Здесь речь совершенно о другом. Здесь речь о том, что Яшин и другие муниципальные депутаты попытались и пытаются до сих пор добиться после того, как они победили на выборах, после того, как они законно получили эти мандаты и эти права, исполнения тех прав, которые предоставлены им законом, не однократного исполнения, а перспективного. Да, действительно, в Москве и, собственно, во все города России – мы это видим на избирательной кампании Навального – полностью разрушен весь комплекс законов, который регулирует право российских граждан на митинги, собрания, манифестации, шествия и пикетирования. Конституция говорит одно, закон гарантирует одно – практика совершенно другая: вместо заявительного прядка явочным порядком введен, запретительный. Я даже не скажу – разрешительный. Запретительный порядок. Нужно выпрашивать, нужно вымаливать, нужно умолять и терпеть издевательства: «Отправляйтесь на кладбище… на край города,.., к разрушенному кинотеатру в 7 часов утра в понедельник… в 3 часа ночи в пятницу…» и так далее.

Вдруг выяснилось, что есть еще один закон, и это закон города Москвы, между прочим, от 2002 года, и есть Устав города Москвы, который Московская конституция, по существу, которые дают это право – право организовывать без всякого выпрашивания, вымаливания и ползанья на брюхе организовывать массовые события, называя их праздниками. Ну да, права человека – это в некотором роде праздник. Надо праздновать наличие у людей прав человека. Не только варенье, мед, пирожки или что-то еще полагается. Праздновать возле этих конфетных палаток, которые расставляет Собянин по всему городу. Это праздник. Люди имеют право отпраздновать свое право на выбор.

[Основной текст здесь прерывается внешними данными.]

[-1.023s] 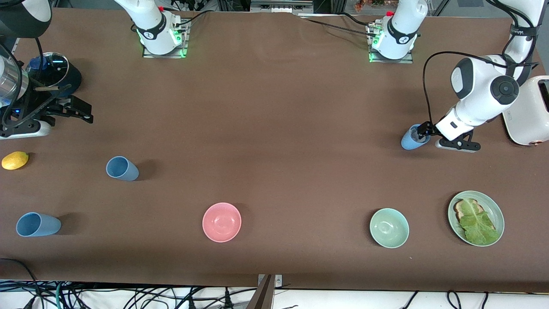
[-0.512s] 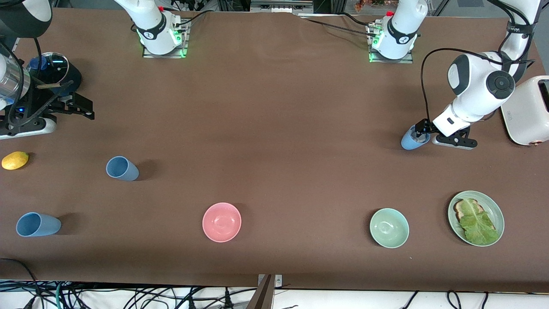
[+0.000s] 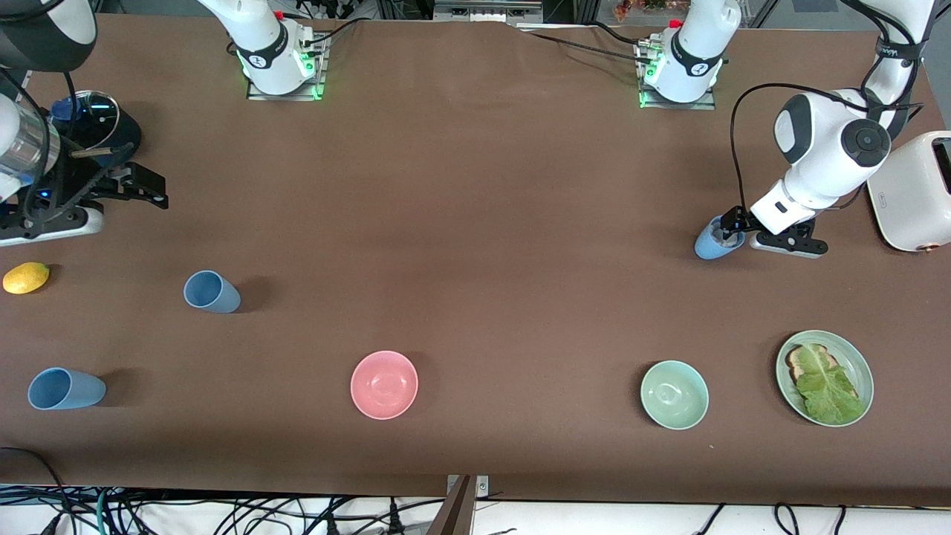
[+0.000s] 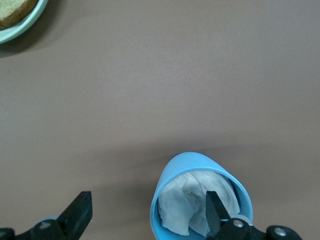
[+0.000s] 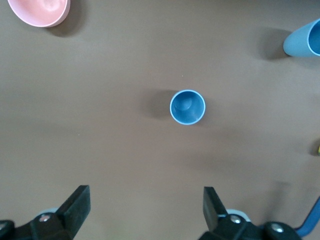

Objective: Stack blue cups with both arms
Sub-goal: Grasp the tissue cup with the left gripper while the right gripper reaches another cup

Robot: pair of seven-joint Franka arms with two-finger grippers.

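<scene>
I have the left tool (image 3: 732,227) down at a small matte light-blue tumbler cup (image 3: 711,244) at mid-height of the front frame, toward the left arm's end of the brown tabletop (image 3: 475,223). In the left wrist view the tool's jaws are spread wide. One finger (image 4: 216,212) is inside the cup's mouth, where crumpled white paper (image 4: 185,202) sits, and the other stands clear outside, so nothing is gripped.

The right tool (image 3: 148,189) hangs over the tabletop in the upper part of the frame at the right arm's end, its jaws also wide apart and empty. A second light-blue cup (image 3: 212,291) stands lower in the frame, and a third light-blue cup (image 3: 65,388) is near the bottom corner. A pink bowl (image 3: 384,384) sits low in the middle.
</scene>
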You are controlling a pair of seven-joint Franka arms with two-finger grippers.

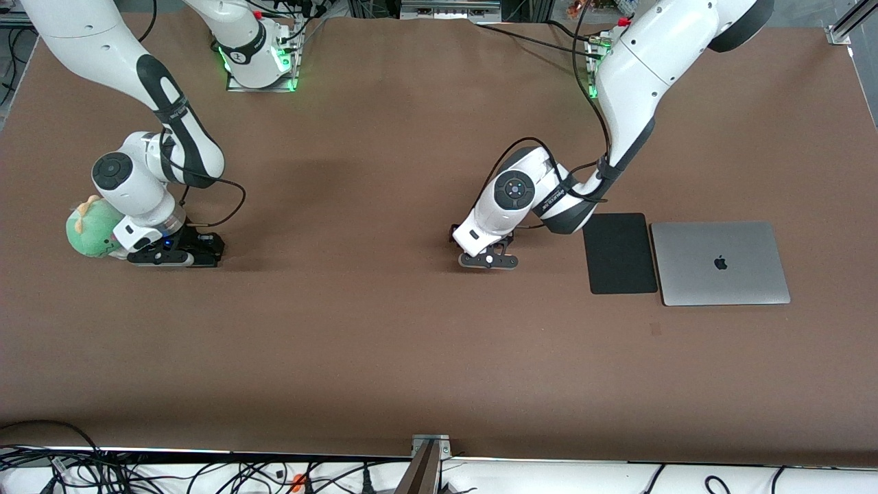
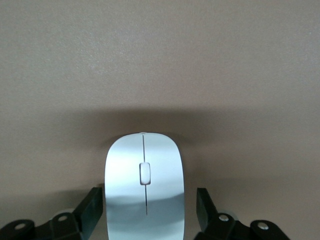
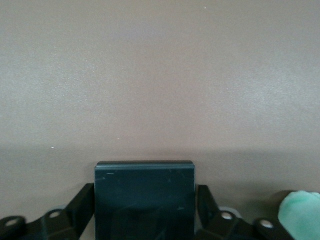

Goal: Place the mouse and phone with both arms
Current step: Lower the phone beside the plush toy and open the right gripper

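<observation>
Glossy white plastic is the main hazard: the mouse [image 2: 144,180] lies on the table [image 1: 384,357] between the jaws of my left gripper [image 1: 488,261], which stand wide, with one side clear of it. Uneven closing may skid it sideways. My right gripper [image 1: 175,255] clamps the phone [image 3: 144,200] by its side edges. The green plush toy [image 1: 89,230] just beside those jaws may snag on lifting.

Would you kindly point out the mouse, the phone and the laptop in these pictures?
mouse [image 2: 144,185], left wrist view, on its glossy white top beside the scroll wheel.
phone [image 3: 144,200], right wrist view, on its dark flat face.
laptop [image 1: 720,263], front view, on the closed lid's logo.
</observation>
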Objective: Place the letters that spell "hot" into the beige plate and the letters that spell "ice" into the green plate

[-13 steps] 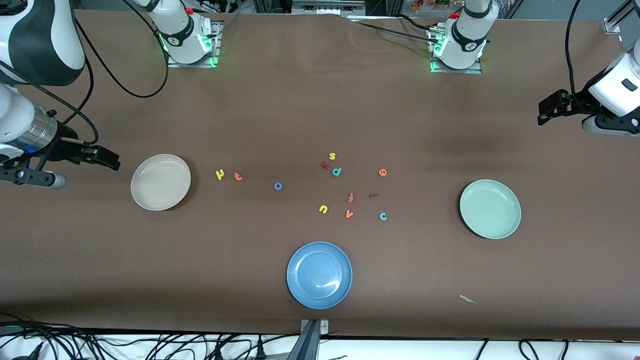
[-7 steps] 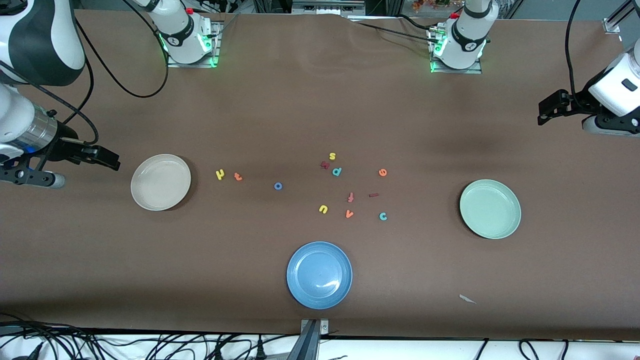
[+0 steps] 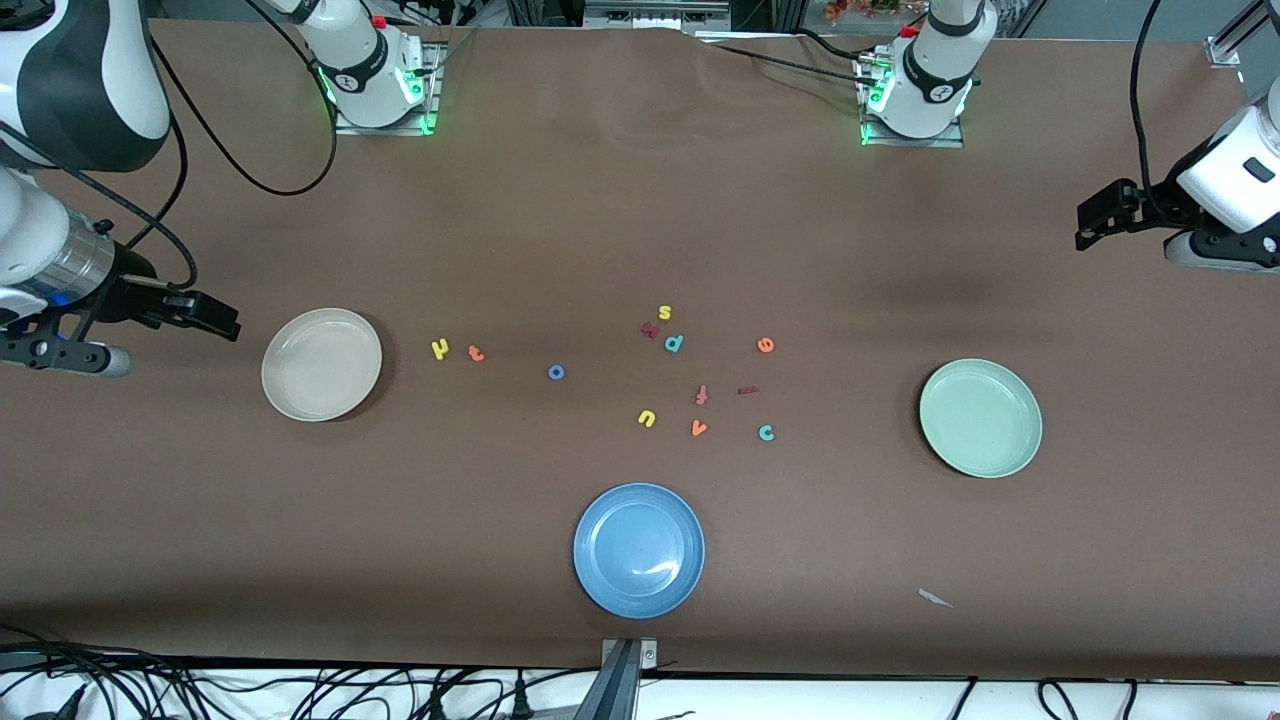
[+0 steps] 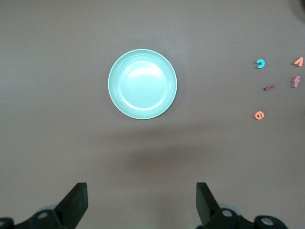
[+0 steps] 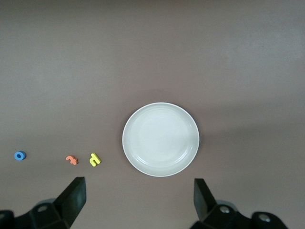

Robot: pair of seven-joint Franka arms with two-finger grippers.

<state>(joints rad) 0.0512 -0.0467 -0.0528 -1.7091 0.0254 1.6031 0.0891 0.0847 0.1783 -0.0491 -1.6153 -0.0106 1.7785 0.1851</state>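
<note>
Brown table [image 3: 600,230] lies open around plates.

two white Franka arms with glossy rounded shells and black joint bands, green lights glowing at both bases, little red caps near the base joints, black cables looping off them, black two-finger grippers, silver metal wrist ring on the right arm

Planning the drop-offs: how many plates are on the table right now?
3. The beige plate sits toward the right arm's end, the green plate toward the left arm's end, and a blue plate lies between them, nearest the front camera. All three hold nothing; none looks hidden.
</note>
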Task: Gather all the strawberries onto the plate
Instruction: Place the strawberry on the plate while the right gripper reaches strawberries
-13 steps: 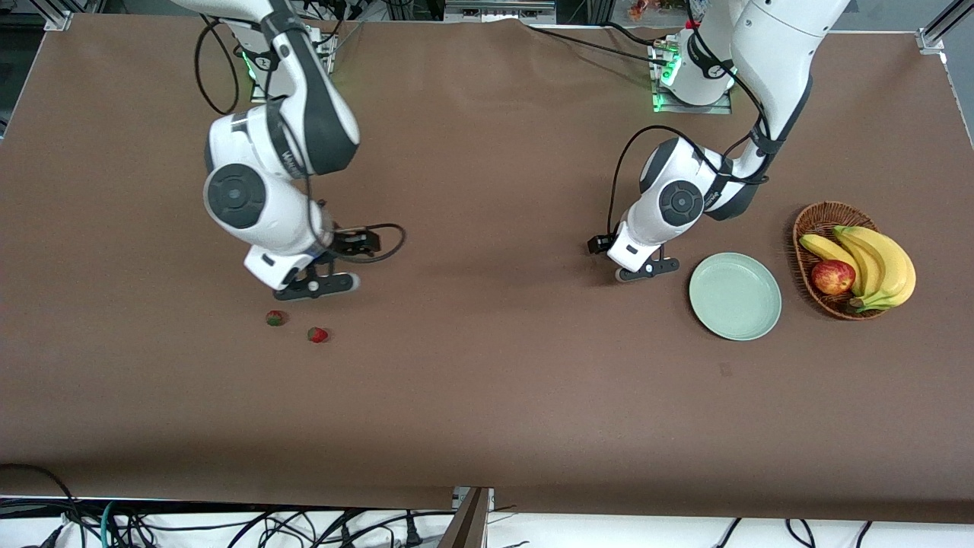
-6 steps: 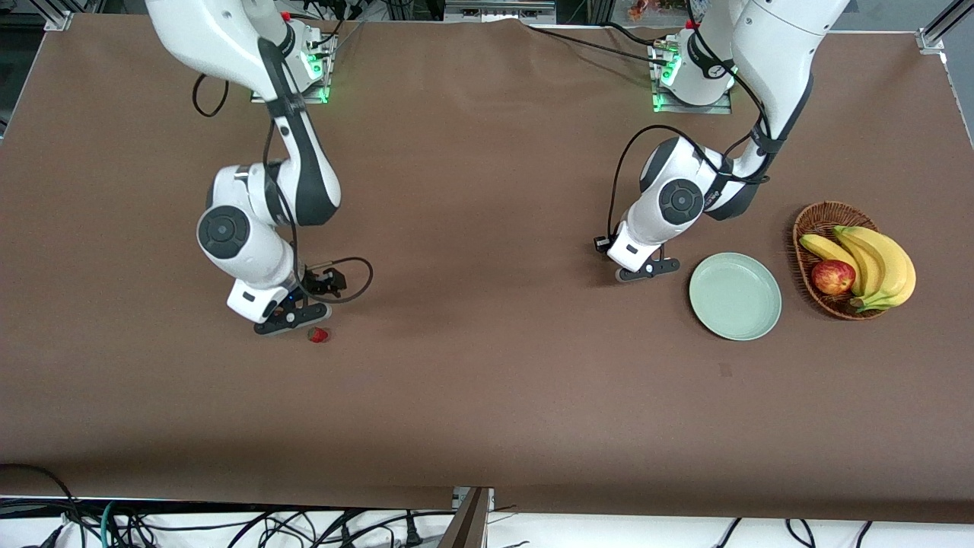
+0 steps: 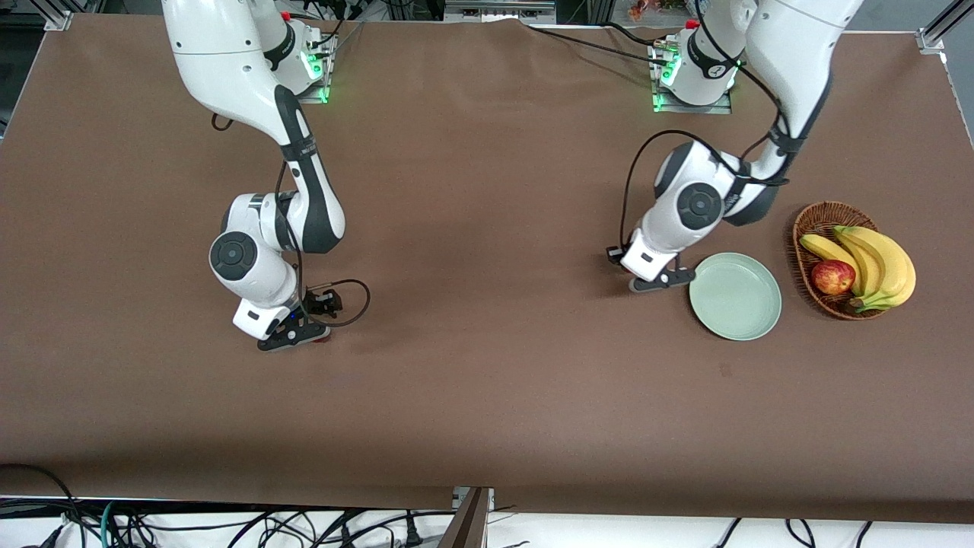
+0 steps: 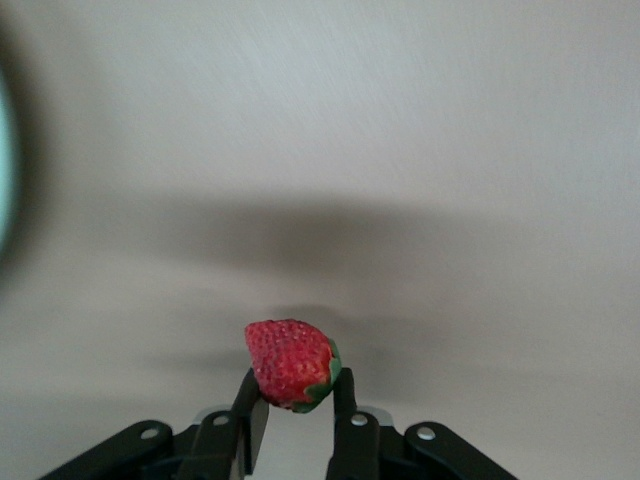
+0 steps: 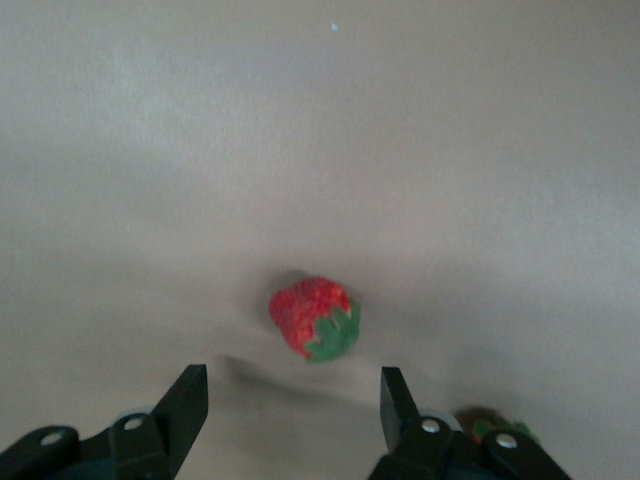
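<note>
Left hand (image 3: 660, 281) clamped on strawberry (image 4: 290, 362), plate (image 3: 742, 304) just beside at 3 o'clock in front view. Right hand (image 3: 293, 336) fingers apart, low over second strawberry (image 5: 315, 318) on tabletop (image 3: 487, 380).

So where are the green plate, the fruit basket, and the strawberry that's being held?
plate (image 3: 735, 297): front view, middle of the dish.
basket (image 3: 820, 215): front view, woven rim.
strawberry (image 4: 288, 362): left wrist view, red flesh, between the left gripper's jaws.
</note>
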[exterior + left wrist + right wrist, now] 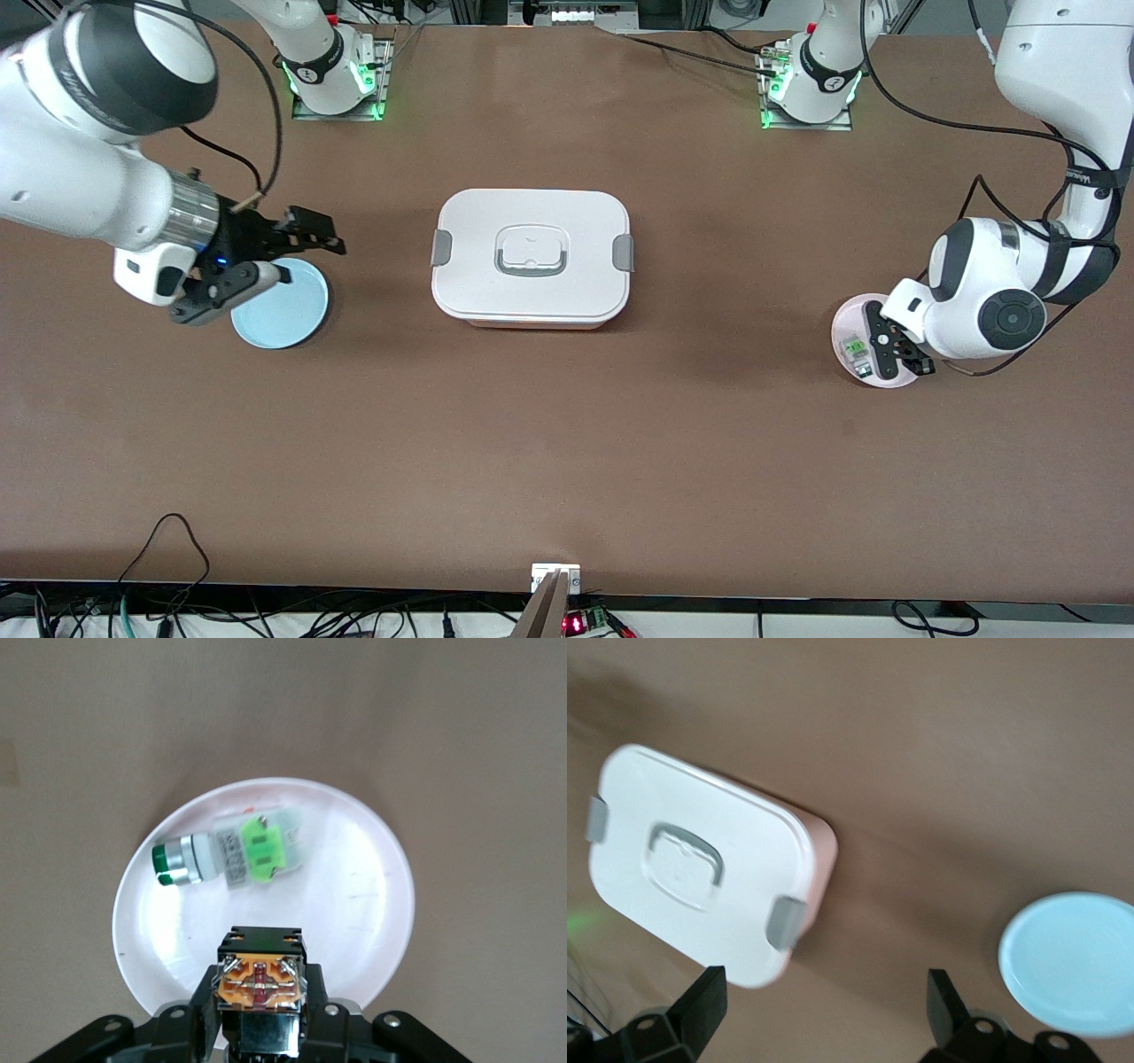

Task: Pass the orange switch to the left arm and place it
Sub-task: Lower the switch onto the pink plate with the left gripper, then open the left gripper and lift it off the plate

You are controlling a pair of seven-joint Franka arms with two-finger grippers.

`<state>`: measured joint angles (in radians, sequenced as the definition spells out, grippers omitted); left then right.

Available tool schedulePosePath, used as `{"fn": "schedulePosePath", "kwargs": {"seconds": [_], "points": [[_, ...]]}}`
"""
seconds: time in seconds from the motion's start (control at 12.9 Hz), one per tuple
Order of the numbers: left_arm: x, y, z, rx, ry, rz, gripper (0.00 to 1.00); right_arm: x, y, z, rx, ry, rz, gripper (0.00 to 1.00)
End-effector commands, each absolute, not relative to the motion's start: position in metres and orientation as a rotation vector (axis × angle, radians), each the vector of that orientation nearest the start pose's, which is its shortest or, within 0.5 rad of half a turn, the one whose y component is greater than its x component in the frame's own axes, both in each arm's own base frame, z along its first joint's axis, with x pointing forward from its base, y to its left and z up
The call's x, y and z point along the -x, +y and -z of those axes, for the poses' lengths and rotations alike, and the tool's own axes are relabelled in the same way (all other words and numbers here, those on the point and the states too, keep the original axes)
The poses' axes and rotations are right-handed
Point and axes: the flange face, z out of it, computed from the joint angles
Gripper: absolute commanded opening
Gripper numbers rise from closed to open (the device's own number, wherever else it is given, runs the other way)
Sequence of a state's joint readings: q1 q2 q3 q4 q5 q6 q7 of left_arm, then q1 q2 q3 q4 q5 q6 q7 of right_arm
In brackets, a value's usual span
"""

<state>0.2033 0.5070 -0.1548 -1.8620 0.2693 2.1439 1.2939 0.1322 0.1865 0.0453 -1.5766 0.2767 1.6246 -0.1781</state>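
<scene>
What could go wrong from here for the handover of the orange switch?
1. The left pincer grips the orange switch over the pink plate; a shallow hold might let it slip.
2. The green-and-clear component lies close by and could get bumped.
3. The box sits between the arms, so a low crossing toward the open right pincer, over the blue plate, might clip it.
</scene>
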Motion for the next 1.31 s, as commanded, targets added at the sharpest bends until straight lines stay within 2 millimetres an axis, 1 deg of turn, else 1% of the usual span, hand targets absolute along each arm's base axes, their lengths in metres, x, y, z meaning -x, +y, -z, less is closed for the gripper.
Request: {"fn": "schedulePosePath", "kwargs": {"seconds": [0.0,0.08,0.15,0.23,0.31,0.39,0.46,0.54,0.62,0.69,0.77,0.85,0.93,1.08,1.16,1.24], "points": [[-0.616,0.053,-0.211,2.336,2.102,-0.354,0.07,-0.581,0.14,-0.548,2.951,-0.283,-0.311,1.0],[-0.615,0.052,-0.207,2.339,2.107,-0.362,0.06,-0.575,0.149,-0.547,3.02,-0.19,-0.367,1.0],[-0.612,0.052,-0.197,2.343,2.115,-0.377,0.06,-0.567,0.162,-0.545,3.117,-0.182,-0.408,1.0],[-0.61,0.056,-0.19,2.324,2.122,-0.381,0.06,-0.564,0.163,-0.544,3.227,-0.222,-0.417,1.0],[-0.609,0.065,-0.185,2.325,2.115,-0.388,0.06,-0.566,0.151,-0.544,3.312,-0.215,-0.407,1.0],[-0.608,0.07,-0.183,2.335,2.107,-0.389,0.07,-0.574,0.127,-0.543,3.339,-0.145,-0.398,1.0],[-0.604,0.068,-0.179,2.335,2.115,-0.397,0.09,-0.585,0.083,-0.541,3.33,-0.02,-0.399,1.0],[-0.605,0.069,-0.179,2.334,2.115,-0.387,0.37,-0.593,0.056,-0.541,3.319,0.046,-0.353,1.0],[-0.603,0.072,-0.179,2.326,2.124,-0.378,0.99,-0.599,0.049,-0.542,3.319,0.058,-0.294,1.0],[-0.604,0.07,-0.181,2.296,2.162,-0.374,1.0,-0.602,0.043,-0.543,3.318,0.077,-0.255,1.0],[-0.604,0.068,-0.188,2.284,2.176,-0.38,1.0,-0.605,0.036,-0.544,3.317,0.094,-0.216,1.0],[-0.604,0.067,-0.196,2.289,2.177,-0.413,1.0,-0.607,0.034,-0.546,3.306,0.092,-0.182,1.0],[-0.605,0.066,-0.208,2.291,2.164,-0.43,1.0,-0.607,0.031,-0.546,3.304,0.062,-0.193,1.0],[-0.605,0.063,-0.238,2.293,2.149,-0.464,1.0,-0.608,0.019,-0.545,3.302,0.018,-0.197,1.0],[-0.608,0.052,-0.259,2.287,2.157,-0.473,1.0,-0.607,0.018,-0.54,3.299,-0.014,-0.215,1.0],[-0.61,0.048,-0.284,2.295,2.148,-0.502,1.0,-0.606,0.016,-0.54,3.299,-0.013,-0.211,1.0]]}}
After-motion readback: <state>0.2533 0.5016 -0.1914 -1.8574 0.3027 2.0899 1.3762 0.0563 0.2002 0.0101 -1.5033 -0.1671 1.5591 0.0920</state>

Вокруг этого очень много интриг. Мне жаль, что Алексей Венедиктов в какой-то момент решил в этом поучаствовать, он сделал это неудачно, он сделал это, по-моему, неуклюже. Я очень сочувствую и солидарен здесь и с Яшиным и с Гудковым, которые оба в этой ситуации выглядят хорошо, и очень надеюсь, что 24-го это событие все-таки случится. Спасибо!

О.Бычкова― Сергей Пархоменко. В программе «Суть событий». На этом закончим. До следующей встречи, пока!